(Stored dataset items)
........
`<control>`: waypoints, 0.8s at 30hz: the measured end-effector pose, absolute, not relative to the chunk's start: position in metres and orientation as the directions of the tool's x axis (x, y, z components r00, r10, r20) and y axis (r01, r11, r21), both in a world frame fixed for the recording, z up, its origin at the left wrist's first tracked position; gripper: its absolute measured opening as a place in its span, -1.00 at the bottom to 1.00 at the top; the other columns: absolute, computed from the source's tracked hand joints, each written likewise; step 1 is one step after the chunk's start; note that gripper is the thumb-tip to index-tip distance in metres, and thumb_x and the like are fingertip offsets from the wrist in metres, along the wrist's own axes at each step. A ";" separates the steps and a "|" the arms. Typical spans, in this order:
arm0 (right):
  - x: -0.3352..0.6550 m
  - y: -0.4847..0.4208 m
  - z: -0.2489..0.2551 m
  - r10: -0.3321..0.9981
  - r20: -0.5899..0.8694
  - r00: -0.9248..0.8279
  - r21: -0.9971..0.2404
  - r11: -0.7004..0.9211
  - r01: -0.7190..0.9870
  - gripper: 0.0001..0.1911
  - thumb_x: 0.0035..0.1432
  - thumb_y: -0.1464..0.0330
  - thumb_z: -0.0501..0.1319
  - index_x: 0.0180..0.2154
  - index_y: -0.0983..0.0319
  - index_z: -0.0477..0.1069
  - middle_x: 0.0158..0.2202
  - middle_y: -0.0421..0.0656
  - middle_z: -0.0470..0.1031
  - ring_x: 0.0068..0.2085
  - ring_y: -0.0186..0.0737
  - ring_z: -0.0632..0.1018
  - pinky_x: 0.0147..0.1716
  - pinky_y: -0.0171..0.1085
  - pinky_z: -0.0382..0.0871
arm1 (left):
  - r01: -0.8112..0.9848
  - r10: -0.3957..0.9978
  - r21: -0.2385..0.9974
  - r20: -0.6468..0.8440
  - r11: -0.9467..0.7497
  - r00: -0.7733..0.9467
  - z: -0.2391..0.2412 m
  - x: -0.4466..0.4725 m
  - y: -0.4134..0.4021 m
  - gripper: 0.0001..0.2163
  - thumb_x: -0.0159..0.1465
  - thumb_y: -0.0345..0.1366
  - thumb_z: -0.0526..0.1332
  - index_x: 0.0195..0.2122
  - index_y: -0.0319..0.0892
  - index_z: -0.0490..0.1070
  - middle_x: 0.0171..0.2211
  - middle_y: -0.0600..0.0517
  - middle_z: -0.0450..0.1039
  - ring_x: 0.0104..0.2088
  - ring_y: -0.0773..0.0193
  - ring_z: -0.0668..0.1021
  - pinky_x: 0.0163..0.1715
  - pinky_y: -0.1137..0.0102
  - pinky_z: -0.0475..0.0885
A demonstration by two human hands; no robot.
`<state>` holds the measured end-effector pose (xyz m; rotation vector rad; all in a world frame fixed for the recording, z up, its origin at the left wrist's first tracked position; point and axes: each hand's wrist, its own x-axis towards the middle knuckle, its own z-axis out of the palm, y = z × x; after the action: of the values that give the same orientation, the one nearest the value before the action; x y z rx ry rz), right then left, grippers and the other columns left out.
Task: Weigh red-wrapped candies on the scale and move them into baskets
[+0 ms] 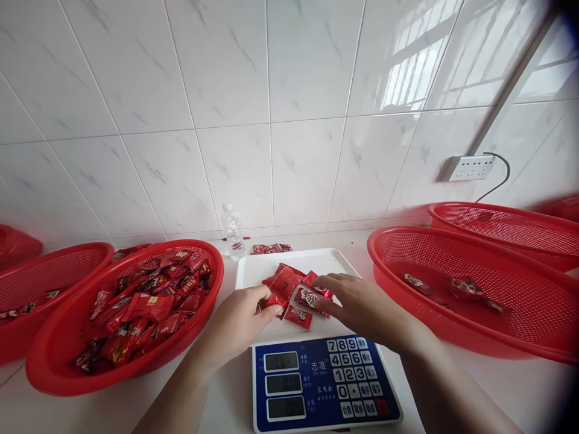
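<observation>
I'm seeing L hand [242, 322] pinching a packet [275, 299] on scale tray [253, 271], R hand [357, 301] lying open-fingered there — pressure risking false wt.

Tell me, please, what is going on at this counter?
A person works at a digital scale with bare hands. The left hand pinches one of the red packets heaped on its white tray, while the right hand lies open across them. The near left red basket is full of such packets; the near right red basket holds only a few.
</observation>
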<state>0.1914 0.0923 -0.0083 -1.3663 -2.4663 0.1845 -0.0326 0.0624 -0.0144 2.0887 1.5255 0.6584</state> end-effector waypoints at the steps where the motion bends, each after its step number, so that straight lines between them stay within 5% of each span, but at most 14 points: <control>1: 0.191 0.093 -0.010 0.835 0.186 -0.518 -0.241 0.550 0.800 -0.75 0.22 0.27 0.10 -0.11 0.17 0.43 -0.18 -0.08 0.55 -0.16 -0.05 0.53 -0.27 -0.15 0.38 | 0.787 0.960 0.551 0.138 -0.278 0.243 -0.018 -0.032 0.064 -0.83 0.28 -0.18 0.09 -0.34 -0.15 0.35 -0.49 0.12 0.34 -0.50 0.32 0.37 -0.51 0.45 0.19; 4: 0.191 0.096 -0.016 0.823 0.152 -0.548 -0.238 0.568 0.787 -0.67 0.18 0.30 0.14 0.00 0.15 0.38 -0.04 -0.06 0.50 -0.03 0.00 0.48 -0.15 -0.05 0.39 | 0.860 0.941 0.402 0.249 -0.314 0.227 -0.029 -0.027 0.068 -0.78 0.24 -0.28 0.15 -0.08 -0.15 0.34 -0.18 -0.05 0.41 -0.17 0.11 0.43 -0.23 0.28 0.33; 7: 0.191 0.099 -0.020 0.831 0.111 -0.545 -0.295 0.551 0.781 -0.58 0.14 0.31 0.18 0.06 0.15 0.34 0.04 -0.03 0.44 0.04 0.02 0.44 -0.08 -0.01 0.38 | 0.816 0.917 0.421 0.233 -0.395 0.323 -0.033 -0.022 0.067 -0.68 0.26 -0.23 0.15 0.04 -0.12 0.30 0.00 -0.10 0.32 -0.01 0.06 0.38 -0.07 0.17 0.32; 13: 0.186 0.100 -0.022 0.757 0.087 -0.648 -0.397 0.623 0.674 -0.56 0.11 0.31 0.20 0.06 0.14 0.34 0.05 -0.08 0.42 0.06 -0.02 0.40 -0.04 -0.05 0.34 | 0.695 0.863 0.525 0.185 -0.491 0.470 -0.035 -0.018 0.065 -0.77 0.26 -0.36 0.14 -0.05 -0.09 0.38 -0.09 -0.03 0.36 -0.06 0.15 0.42 -0.06 0.23 0.35; 24: 0.183 0.106 -0.031 0.784 0.170 -0.597 -0.256 0.620 0.741 -0.69 0.26 0.48 -0.04 -0.11 0.18 0.41 -0.15 -0.08 0.52 -0.12 -0.08 0.49 -0.20 -0.13 0.36 | 0.711 0.880 0.519 0.306 -0.475 0.364 -0.042 -0.024 0.076 -0.68 0.26 -0.55 -0.07 -0.11 -0.12 0.37 -0.17 0.00 0.43 -0.20 0.24 0.49 -0.21 0.34 0.40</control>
<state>0.1833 0.1065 -0.0309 -1.2423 -2.5803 0.2309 -0.0244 0.0758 -0.0416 2.3317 1.4063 0.8019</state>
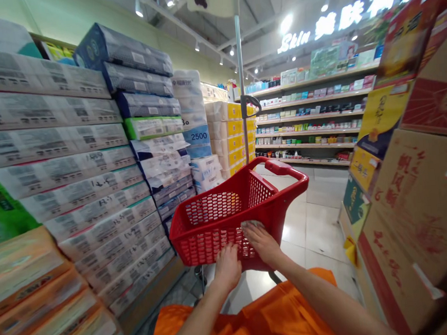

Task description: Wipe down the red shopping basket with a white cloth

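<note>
A red plastic shopping basket (227,208) on a wheeled frame stands in front of me in a shop aisle. My left hand (227,267) rests against the basket's near wall, fingers curled against the mesh. Beside it, my right hand (261,242) lies on the near rim, its fingers pressed over a small grey thing I cannot make out. The basket looks empty inside. Its red handle (283,167) is at the far end. My orange clothing (258,319) fills the bottom of the view.
Stacked packs of tissue paper (79,199) form a wall on the left. Cardboard boxes (415,193) are piled on the right. A metal pole (241,83) rises behind the basket. Product shelves (312,119) stand at the aisle's far end over a tiled floor (313,227).
</note>
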`<state>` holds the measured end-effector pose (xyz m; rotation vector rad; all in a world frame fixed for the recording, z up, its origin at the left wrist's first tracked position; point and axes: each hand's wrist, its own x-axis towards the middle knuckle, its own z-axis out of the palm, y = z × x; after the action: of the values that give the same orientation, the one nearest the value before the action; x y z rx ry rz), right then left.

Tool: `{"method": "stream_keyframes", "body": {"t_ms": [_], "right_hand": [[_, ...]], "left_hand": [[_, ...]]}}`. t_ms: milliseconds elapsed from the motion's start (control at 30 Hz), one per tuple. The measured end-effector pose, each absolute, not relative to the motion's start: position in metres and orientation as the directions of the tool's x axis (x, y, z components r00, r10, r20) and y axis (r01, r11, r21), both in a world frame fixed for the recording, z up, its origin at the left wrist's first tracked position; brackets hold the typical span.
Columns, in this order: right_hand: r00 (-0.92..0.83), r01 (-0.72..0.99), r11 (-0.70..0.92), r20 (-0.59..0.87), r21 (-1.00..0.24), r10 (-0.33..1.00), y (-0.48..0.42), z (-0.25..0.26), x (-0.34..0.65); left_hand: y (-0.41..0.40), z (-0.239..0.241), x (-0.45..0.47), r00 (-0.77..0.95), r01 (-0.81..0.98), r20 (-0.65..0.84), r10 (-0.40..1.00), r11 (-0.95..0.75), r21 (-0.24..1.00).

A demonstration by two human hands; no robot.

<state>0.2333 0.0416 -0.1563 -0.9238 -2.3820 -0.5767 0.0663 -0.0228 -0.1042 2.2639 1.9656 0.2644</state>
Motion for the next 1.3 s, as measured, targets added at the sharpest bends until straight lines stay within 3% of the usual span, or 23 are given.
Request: {"method": "stream_keyframes", "body": {"t_ms": [133, 367, 533, 600, 767, 833, 1000, 1067, 1167, 1300], "right_hand": [[-0.697, 0.671, 0.708, 0.512, 0.220, 0.501, 0.038, -0.186, 0.247], [-0.564, 0.753, 0.613, 0.713, 0.237, 0.417, 0.043, -0.139, 0.254], [-0.704, 0.624, 0.721, 0.616, 0.301, 0.353, 0.037, -0.193, 0.269], [-0.709, 0.590, 0.740, 0.645, 0.323, 0.284, 0.037, -0.194, 0.280], [-0.386, 0.806, 0.565, 0.880, 0.176, 0.276, 0.045, -0.107, 0.314], [-0.287, 0.853, 0.510, 0.913, 0.106, 0.291, 0.049, -0.094, 0.324], [-0.573, 0.716, 0.640, 0.759, 0.279, 0.309, 0.039, -0.151, 0.334], [-0.644, 0.678, 0.652, 0.703, 0.340, 0.302, 0.031, -0.152, 0.335], [-0.454, 0.838, 0.492, 0.802, 0.236, 0.389, 0.033, -0.106, 0.339], [-0.262, 0.930, 0.343, 0.887, 0.128, 0.381, 0.047, -0.060, 0.346]], "left_hand": [[-0.022, -0.104, 0.070, 0.154, 0.958, 0.062, 0.986, -0.164, 0.235], [-0.025, -0.093, 0.079, 0.151, 0.956, 0.055, 0.987, -0.160, 0.247], [-0.036, -0.087, 0.080, 0.208, 0.923, 0.101, 0.973, -0.230, 0.309], [-0.037, -0.085, 0.076, 0.198, 0.923, 0.106, 0.975, -0.221, 0.314], [-0.037, -0.079, 0.075, 0.173, 0.925, 0.105, 0.979, -0.199, 0.324], [-0.036, -0.079, 0.079, 0.190, 0.919, 0.110, 0.976, -0.216, 0.331], [-0.036, -0.083, 0.085, 0.218, 0.907, 0.133, 0.967, -0.251, 0.337], [-0.035, -0.084, 0.084, 0.204, 0.911, 0.143, 0.969, -0.241, 0.335], [-0.028, -0.085, 0.085, 0.191, 0.923, 0.120, 0.974, -0.220, 0.314], [-0.022, -0.086, 0.097, 0.224, 0.921, 0.114, 0.968, -0.249, 0.300]]}}
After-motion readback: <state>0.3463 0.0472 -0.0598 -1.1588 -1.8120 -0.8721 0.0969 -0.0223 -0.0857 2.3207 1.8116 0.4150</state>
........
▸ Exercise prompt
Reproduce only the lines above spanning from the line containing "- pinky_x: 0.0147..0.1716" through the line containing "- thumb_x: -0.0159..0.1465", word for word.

▸ Output below
  - pinky_x: 0.0147..0.1716
  - pinky_y: -0.0171..0.1085
  - pinky_z: -0.0382..0.0871
arm1 (left):
  - r01: -0.8112..0.9848
  - r10: -0.3957..0.9978
  - r21: -0.2385..0.9974
  - r20: -0.6468..0.8440
  - r11: -0.9467..0.7497
  - r00: -0.7733..0.9467
  - z: -0.2391..0.2412 m
  - x: -0.4466..0.4725 m
  - y: -0.4134..0.4021 m
  - gripper: 0.0001..0.2163
  - thumb_x: -0.0159..0.1465

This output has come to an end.